President Biden is following through on the strongest such action ever, but only in the face of solid Republican opposition in Congress and in the wake of a GOP administration that just spent four years working relentlessly to roll back environmental progress.

Seven in 10 Americans support the $1.9 trillion pandemic relief package Biden signed last month, but not a single Republican in the House or Senate voted for the desperately needed aid.

Nearly 8 in 10 Americans support a federal upgrade to the nation’s aging railroads, bridges, roads, and ports; 68 percent support plans to replace lead pipes that bring drinking water to more than 6 million U.S. homes; and 66 percent support tax breaks to promote clean wind and solar power.

And yet, when Biden laid out his vision to do that and more—in a plan independent economists say will create 15 million jobs—Senate Republican leader Mitch McConnell of Kentucky was quick to say his party opposes the plan and will fight to defeat it.

For that matter, party leaders are fighting to defeat the For the People Act in the Senate as well, over the objections of more than two-thirds of likely voters who support the bill, including a solid majority of self-identifying conservatives.

Instead of backing policies the people support, Republican leaders seem intent on trying to change the rules to quiet the voice of voters seeking progress and change.

“This is democracy in reverse,” Senator Warnock said. “Rather than voters being able to pick the politicians, the politicians are trying to cherry-pick their voters.”

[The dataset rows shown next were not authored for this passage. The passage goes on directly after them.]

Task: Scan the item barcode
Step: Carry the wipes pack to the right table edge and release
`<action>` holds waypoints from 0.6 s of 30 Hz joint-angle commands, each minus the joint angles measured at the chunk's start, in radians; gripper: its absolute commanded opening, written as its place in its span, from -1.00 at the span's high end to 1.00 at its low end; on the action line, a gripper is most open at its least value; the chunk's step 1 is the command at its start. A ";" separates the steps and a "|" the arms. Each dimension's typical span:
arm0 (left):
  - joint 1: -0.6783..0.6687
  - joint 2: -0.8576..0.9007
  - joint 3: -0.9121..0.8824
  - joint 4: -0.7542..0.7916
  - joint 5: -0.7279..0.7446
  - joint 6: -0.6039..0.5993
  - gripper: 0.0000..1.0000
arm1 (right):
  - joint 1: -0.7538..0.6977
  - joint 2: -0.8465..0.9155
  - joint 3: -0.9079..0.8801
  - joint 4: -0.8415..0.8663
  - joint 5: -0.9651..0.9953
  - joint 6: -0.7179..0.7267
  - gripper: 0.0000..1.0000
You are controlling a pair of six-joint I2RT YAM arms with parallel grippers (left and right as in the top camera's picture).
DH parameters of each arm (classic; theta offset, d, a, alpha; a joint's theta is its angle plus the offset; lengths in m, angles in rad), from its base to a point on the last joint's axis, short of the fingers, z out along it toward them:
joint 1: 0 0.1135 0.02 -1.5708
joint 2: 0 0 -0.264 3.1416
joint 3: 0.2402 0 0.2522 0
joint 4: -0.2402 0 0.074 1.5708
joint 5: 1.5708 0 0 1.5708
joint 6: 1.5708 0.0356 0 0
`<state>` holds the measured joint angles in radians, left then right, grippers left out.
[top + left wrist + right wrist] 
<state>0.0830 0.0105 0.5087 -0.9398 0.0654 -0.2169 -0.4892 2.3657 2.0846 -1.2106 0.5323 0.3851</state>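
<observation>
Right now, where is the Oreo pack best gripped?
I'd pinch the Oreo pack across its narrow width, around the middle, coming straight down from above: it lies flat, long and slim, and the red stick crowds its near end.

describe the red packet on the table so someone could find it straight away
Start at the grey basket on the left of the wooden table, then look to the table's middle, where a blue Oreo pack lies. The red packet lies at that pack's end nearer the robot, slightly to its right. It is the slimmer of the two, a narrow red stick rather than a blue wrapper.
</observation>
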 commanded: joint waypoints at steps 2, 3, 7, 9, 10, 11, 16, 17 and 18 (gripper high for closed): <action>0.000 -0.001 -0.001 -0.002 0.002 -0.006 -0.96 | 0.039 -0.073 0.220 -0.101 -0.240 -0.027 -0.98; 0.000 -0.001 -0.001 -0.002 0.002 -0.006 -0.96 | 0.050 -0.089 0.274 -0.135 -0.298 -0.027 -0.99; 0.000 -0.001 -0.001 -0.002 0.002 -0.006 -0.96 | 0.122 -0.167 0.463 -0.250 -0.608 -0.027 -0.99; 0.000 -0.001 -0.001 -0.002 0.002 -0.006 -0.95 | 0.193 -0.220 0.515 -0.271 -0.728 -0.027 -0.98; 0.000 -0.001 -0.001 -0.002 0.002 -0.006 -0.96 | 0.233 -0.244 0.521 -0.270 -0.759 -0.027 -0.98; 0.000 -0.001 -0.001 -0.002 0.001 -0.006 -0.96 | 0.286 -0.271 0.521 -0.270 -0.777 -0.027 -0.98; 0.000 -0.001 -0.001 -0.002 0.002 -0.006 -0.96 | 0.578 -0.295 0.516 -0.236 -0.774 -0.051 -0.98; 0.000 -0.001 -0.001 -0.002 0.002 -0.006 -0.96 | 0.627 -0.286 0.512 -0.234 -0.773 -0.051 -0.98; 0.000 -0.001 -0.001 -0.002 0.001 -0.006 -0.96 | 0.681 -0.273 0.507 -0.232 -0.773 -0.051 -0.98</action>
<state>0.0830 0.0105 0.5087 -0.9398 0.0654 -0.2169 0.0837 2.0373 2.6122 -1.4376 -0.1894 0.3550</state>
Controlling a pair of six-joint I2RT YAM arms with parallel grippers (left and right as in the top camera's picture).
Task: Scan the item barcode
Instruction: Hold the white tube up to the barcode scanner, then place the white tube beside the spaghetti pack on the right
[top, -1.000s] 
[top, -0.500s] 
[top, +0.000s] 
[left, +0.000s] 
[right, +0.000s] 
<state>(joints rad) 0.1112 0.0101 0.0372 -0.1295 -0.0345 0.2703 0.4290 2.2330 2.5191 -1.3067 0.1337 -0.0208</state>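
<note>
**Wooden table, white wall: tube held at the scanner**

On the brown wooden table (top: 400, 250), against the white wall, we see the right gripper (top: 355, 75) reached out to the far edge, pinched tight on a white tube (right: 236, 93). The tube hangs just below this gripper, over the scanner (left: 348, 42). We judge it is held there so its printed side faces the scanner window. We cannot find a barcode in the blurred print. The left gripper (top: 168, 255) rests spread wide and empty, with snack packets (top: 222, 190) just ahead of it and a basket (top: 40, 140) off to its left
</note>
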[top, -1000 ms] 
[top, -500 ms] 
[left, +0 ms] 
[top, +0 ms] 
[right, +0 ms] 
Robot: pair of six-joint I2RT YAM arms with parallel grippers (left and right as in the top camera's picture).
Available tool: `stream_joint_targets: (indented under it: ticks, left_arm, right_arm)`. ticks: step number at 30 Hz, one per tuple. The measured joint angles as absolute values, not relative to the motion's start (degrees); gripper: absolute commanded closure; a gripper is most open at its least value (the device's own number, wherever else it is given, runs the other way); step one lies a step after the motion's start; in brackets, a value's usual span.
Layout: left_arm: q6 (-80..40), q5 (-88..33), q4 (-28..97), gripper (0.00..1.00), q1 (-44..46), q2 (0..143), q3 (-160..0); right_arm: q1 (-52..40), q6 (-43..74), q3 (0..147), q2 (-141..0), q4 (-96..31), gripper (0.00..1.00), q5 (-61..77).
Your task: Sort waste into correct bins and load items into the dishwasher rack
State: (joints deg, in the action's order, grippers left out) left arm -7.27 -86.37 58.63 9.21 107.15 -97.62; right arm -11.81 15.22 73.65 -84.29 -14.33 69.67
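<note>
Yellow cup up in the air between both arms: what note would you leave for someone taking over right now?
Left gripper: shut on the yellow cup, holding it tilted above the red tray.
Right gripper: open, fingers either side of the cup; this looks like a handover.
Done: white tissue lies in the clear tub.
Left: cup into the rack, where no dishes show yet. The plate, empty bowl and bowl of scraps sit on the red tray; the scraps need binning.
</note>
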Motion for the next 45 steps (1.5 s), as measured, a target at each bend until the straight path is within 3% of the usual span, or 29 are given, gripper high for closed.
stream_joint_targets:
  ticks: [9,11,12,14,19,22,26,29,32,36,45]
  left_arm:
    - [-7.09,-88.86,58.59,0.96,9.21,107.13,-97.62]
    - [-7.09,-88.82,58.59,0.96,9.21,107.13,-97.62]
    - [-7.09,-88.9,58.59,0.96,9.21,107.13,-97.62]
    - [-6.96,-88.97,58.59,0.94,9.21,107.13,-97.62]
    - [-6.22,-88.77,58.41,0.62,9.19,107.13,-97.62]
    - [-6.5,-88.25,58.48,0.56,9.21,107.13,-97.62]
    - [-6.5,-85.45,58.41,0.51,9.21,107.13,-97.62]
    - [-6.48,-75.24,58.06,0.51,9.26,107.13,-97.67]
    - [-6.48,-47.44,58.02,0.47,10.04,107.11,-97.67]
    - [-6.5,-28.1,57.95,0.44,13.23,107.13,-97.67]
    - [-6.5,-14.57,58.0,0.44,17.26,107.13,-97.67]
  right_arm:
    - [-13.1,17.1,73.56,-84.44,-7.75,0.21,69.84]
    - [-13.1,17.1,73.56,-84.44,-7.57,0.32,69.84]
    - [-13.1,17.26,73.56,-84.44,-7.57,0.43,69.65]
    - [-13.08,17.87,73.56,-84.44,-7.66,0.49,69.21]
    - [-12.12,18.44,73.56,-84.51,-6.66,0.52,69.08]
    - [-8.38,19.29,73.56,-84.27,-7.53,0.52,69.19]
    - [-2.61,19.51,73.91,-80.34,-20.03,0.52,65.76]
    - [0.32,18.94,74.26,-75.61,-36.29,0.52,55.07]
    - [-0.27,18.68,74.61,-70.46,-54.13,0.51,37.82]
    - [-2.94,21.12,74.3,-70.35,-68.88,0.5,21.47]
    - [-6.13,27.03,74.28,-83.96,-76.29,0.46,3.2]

There’s nothing more fundamental to the working of our democracy than the right to vote. The Republican campaign to suppress that right for people of color, low-income communities, and youth goes well beyond partisan politics. It’s the work of a party that has gotten itself crossways with our identity as a nation, has become contemptuous of the plight of the poor, and is frightened of the future.

That’s not leadership. It’s a pernicious tide we must turn back. Tell your senators, regardless of party, that you support the For the People Act, and that you expect them to support the people.

Mitch Bernard is president of the NRDC Action Fund.